RAW DATA
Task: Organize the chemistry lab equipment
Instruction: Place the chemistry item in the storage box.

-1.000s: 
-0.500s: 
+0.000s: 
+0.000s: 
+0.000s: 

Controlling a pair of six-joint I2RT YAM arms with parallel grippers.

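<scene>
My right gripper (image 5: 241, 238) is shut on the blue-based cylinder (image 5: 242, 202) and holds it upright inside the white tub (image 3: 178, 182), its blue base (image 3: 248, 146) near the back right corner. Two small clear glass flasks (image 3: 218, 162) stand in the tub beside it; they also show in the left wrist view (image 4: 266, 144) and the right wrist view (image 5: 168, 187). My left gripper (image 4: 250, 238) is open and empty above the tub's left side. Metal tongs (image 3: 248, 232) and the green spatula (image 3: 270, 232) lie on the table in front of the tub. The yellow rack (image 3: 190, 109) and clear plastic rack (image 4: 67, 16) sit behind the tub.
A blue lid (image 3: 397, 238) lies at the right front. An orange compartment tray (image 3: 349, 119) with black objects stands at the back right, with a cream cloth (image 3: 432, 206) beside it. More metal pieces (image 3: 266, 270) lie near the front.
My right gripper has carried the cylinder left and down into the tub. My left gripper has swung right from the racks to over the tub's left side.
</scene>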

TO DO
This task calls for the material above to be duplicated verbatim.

SOLUTION FOR THIS TASK
Task: Organize the chemistry lab equipment
Instruction: Place the chemistry item in the storage box.

-1.000s: 
-0.500s: 
+0.000s: 
+0.000s: 
+0.000s: 

Controlling a pair of six-joint I2RT YAM arms with parallel grippers.

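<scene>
My right gripper (image 5: 241, 238) is shut on the blue-based cylinder (image 5: 242, 202) and holds it upright inside the white tub (image 3: 178, 182), its blue base (image 3: 248, 146) near the back right corner. Two small clear glass flasks (image 3: 218, 162) stand in the tub beside it; they also show in the left wrist view (image 4: 266, 144) and the right wrist view (image 5: 168, 187). My left gripper (image 4: 250, 238) is open and empty above the tub's left side. Metal tongs (image 3: 248, 232) and the green spatula (image 3: 270, 232) lie on the table in front of the tub. The yellow rack (image 3: 190, 109) and clear plastic rack (image 4: 67, 16) sit behind the tub.
A blue lid (image 3: 397, 238) lies at the right front. An orange compartment tray (image 3: 349, 119) with black objects stands at the back right, with a cream cloth (image 3: 432, 206) beside it. More metal pieces (image 3: 266, 270) lie near the front.
My right gripper has carried the cylinder left and down into the tub. My left gripper has swung right from the racks to over the tub's left side.
</scene>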

This answer is finished.